Sunday, September 29, 2013

The Brutalist

By Benjamin Bloch



The line use in this poem is not exactly of a normal caliber, but not is it necessarily unique to poetry. Though I don’t know the particular lining method the poet Benjamin used, I am able to see the way the line breaks play into the stanzas, as well as the fact that there’s a broad use of both enjambment and end-stopping. I think the author rotates between these two line endings for the purpose of drawing attention to specific ideas within the lines he writes to add to the overall meaning.

To back up, it seems to me that the poem the author has put together tells of a person who was good at fitting himself into the situations that arose and to make himself into the image he desired to be. This was particularly evident to me in lines 7 through 9 “When I was hungry…up in a wristwatch,” as well as lines16 through 18 “And when the easy...I knew what that was too.” Having this in mind, each line break began a new part of the idea in its own separate line, giving it the feel of being its own idea while remaining still a part of the whole.
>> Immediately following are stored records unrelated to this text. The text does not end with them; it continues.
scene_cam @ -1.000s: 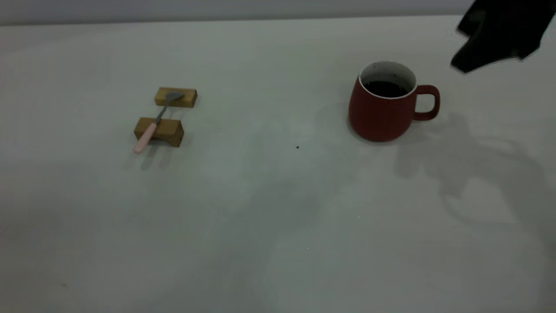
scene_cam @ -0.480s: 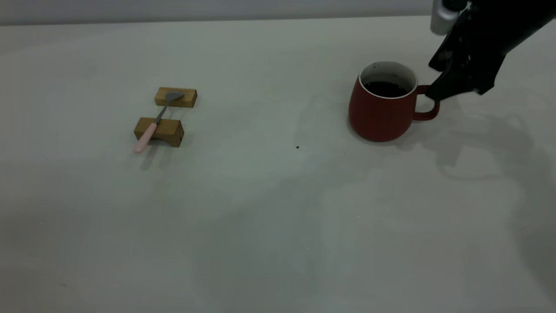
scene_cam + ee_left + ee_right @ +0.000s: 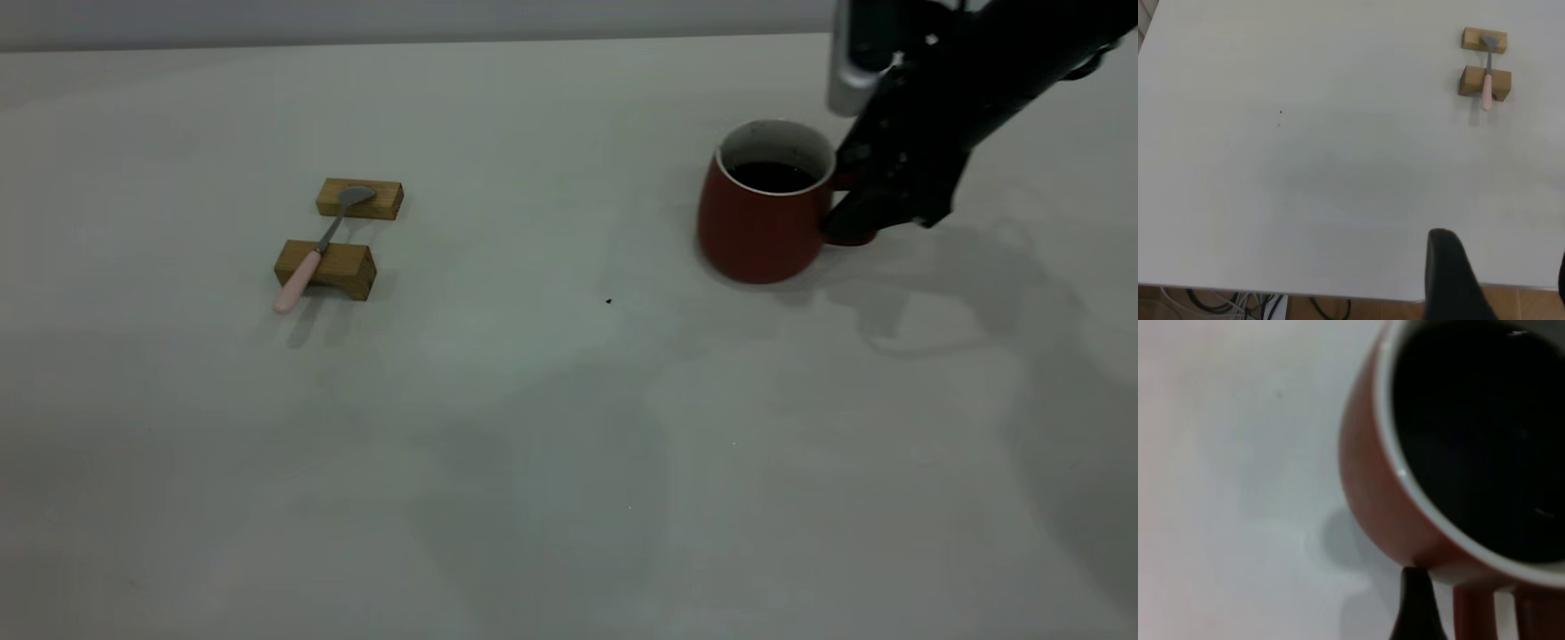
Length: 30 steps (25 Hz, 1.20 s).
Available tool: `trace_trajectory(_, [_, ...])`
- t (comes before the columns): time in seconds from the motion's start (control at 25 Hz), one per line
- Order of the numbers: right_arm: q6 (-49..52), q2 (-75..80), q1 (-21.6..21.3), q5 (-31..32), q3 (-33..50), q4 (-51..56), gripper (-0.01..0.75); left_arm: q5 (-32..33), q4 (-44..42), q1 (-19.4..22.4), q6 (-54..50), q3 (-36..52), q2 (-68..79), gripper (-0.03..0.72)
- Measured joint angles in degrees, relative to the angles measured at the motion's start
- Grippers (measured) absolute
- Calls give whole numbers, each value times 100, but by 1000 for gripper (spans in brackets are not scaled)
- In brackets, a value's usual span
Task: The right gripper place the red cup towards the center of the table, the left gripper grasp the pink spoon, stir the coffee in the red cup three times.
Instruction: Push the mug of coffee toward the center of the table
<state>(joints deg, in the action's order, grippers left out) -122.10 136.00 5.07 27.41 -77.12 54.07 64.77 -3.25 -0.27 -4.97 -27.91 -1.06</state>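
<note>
Nearby, two small wooden blocks (image 3: 340,238) are propping the pale pink-handled metal spoon (image 3: 311,253) toward the table's (image 3: 533,427) left edge. Near the far right corner, the black right gripper (image 3: 853,209) is clenching the handle of the dark red, white-rimmed cup (image 3: 756,222) of black coffee (image 3: 772,176).

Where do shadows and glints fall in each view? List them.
Exterior view: the right claw and its arm throw a broad soft shadow on the table right of the red cup; the pink spoon and wooden blocks cast faint ones. Left wrist view: only a faint shadow by the spoon. Right wrist view: soft shadow at the cup's base, small glints on the coffee.
</note>
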Motion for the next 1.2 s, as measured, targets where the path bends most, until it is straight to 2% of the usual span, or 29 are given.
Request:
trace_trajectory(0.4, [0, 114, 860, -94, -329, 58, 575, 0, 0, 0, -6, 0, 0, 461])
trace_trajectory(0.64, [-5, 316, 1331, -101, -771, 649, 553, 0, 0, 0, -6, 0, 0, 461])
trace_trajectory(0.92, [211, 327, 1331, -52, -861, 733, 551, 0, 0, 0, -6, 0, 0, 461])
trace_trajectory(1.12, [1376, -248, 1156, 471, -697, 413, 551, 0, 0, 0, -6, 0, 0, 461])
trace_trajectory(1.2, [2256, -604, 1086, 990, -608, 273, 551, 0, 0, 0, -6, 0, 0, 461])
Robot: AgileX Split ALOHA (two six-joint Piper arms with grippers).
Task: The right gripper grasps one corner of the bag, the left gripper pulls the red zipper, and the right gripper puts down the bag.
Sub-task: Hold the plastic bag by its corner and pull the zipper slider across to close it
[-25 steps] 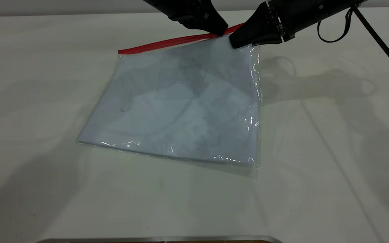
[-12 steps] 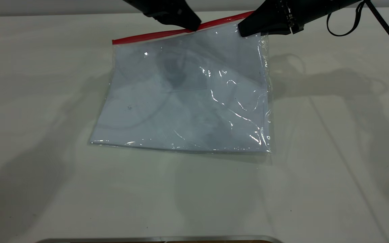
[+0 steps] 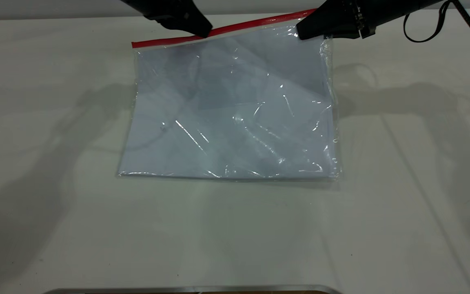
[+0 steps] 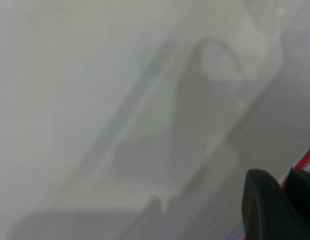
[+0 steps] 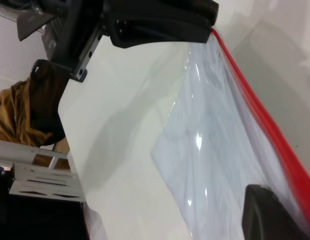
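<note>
The bag (image 3: 231,110) is clear plastic over plain white paper with a bright red zipper (image 3: 239,27), both grippers are black, and the table (image 3: 402,183) is off-white.

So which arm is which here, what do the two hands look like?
Both are black with tapered, wedge-shaped jaws. The right hand sits on a bulkier arm with a row of small screws and a looping black cable behind it. The left hand is plain, no cable showing.
</note>
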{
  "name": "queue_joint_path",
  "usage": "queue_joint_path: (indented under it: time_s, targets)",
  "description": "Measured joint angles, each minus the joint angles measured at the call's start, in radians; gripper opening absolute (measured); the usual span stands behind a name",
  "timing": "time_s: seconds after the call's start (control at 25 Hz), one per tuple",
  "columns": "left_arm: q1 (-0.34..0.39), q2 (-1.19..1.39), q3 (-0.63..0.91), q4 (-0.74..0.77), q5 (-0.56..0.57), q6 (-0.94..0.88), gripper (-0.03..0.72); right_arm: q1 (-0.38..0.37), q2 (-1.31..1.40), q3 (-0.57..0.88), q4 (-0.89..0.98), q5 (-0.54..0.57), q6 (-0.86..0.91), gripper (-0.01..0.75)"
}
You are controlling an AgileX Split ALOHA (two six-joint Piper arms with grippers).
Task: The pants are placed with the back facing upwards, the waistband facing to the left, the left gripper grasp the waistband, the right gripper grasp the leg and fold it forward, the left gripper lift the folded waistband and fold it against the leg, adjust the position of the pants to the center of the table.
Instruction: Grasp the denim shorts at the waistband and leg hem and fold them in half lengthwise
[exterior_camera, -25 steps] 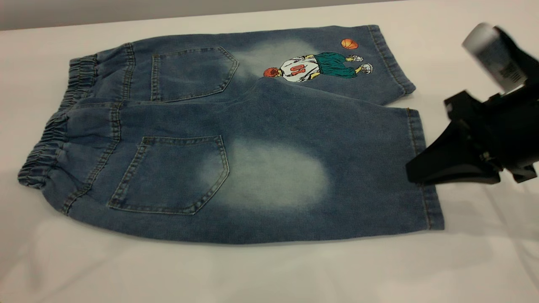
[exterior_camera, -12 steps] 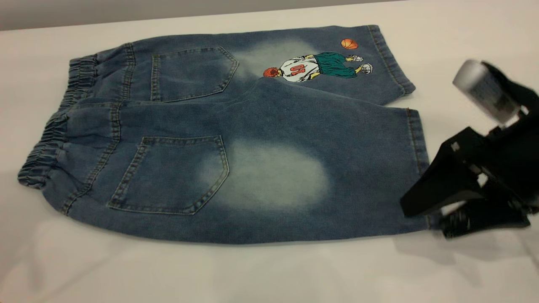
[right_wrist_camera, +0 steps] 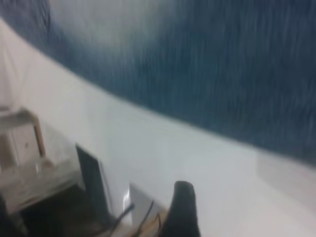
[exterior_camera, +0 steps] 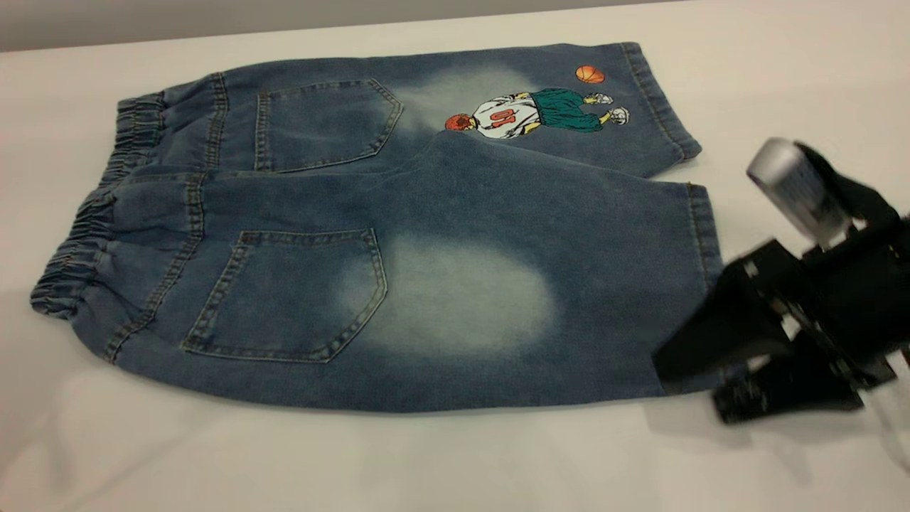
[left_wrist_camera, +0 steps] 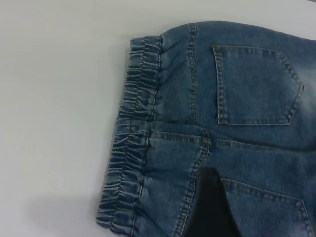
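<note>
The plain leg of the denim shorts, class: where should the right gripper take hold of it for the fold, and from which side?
Probably the near corner of the leg's stitched hem, coming in from the right. The hem is an open flat edge on the table, so a finger could slip underneath. The right gripper, open, is already at that corner.

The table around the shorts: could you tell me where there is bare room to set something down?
The table is bare along the near edge below the pants, to the left beyond the waistband, and at far right past the printed leg. It is crowded at the plain leg, where the right gripper sits open at the hem corner.
</note>
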Motion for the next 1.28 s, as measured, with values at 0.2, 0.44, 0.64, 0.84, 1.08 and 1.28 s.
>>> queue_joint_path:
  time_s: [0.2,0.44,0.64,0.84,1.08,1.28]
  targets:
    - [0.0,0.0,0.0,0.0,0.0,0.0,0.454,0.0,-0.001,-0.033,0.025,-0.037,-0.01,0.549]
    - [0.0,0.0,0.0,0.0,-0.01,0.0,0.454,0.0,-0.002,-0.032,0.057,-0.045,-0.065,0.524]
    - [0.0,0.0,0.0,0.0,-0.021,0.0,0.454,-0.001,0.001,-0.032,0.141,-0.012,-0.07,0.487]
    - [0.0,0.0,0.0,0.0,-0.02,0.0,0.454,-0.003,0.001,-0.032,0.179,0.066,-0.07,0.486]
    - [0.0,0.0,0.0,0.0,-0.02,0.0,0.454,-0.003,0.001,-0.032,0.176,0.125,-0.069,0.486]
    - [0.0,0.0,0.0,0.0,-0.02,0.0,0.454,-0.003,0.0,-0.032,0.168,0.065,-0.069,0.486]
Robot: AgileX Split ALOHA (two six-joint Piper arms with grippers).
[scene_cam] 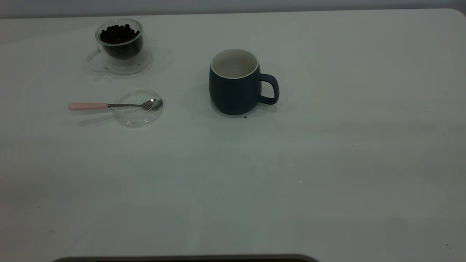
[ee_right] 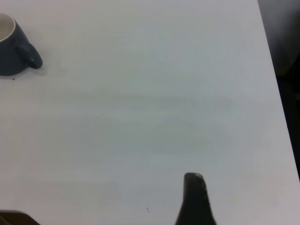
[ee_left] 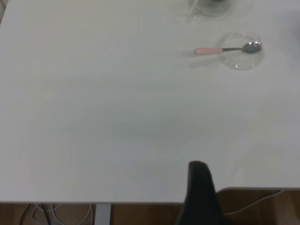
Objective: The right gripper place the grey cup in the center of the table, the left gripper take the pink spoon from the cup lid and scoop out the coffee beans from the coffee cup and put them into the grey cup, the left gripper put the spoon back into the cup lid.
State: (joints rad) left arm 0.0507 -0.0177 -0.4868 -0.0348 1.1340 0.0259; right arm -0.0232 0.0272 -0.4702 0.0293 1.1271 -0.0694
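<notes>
The grey cup, dark with a white inside, stands upright near the table's middle, its handle toward the right. At the far left a glass coffee cup holds dark coffee beans. In front of it lies the clear cup lid, with the pink spoon resting bowl-in-lid and handle pointing left. Neither arm shows in the exterior view. My left gripper hangs shut at the table's near edge, far from the spoon. My right gripper is shut over bare table, far from the grey cup.
The glass cup sits on a clear saucer. A tiny dark speck lies by the grey cup's base. The white table stretches wide in front and to the right; its right edge shows in the right wrist view.
</notes>
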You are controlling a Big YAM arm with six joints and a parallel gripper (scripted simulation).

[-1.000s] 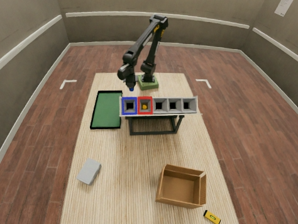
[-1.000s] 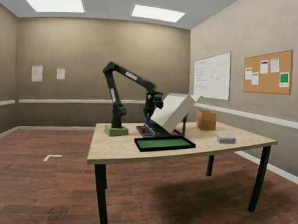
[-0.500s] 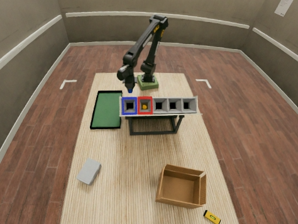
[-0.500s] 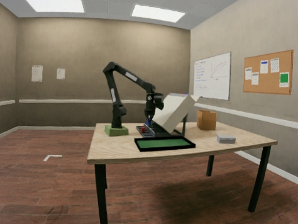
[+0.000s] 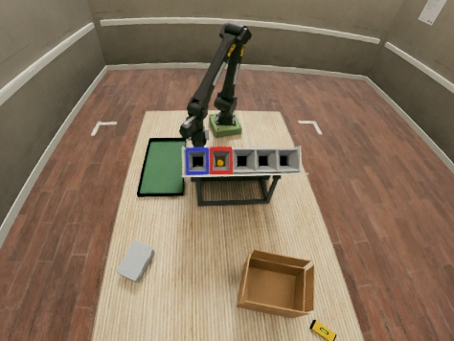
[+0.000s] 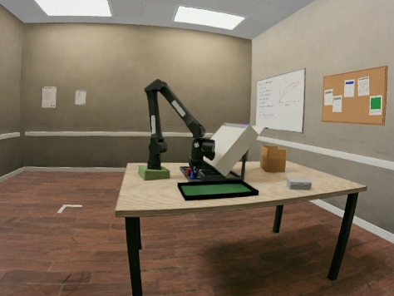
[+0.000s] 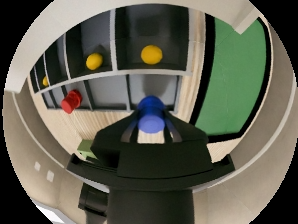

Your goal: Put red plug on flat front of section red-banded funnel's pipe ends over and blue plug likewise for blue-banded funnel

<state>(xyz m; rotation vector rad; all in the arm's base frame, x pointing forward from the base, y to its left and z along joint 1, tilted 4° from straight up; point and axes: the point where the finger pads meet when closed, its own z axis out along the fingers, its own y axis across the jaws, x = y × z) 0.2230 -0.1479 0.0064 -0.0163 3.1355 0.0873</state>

For example, the 4th stanza, lines 13 through 15, reads “And the words that dissolved into hard letters, / hooked into me, harmless, but forever hooks, / I ground down after them.” Line 14, beginning with “hooked” is a continuation of that idea that the “hard letters” were hooked into the speaker, but when looked at as just its own line, it becomes the idea of simple hooks being forever in the speaker. Still, the line break emphasizes more than anything that the “hard letters” pack a punch and were more dangerous and impacting because the idea of hooking into someone is put up front and on its own.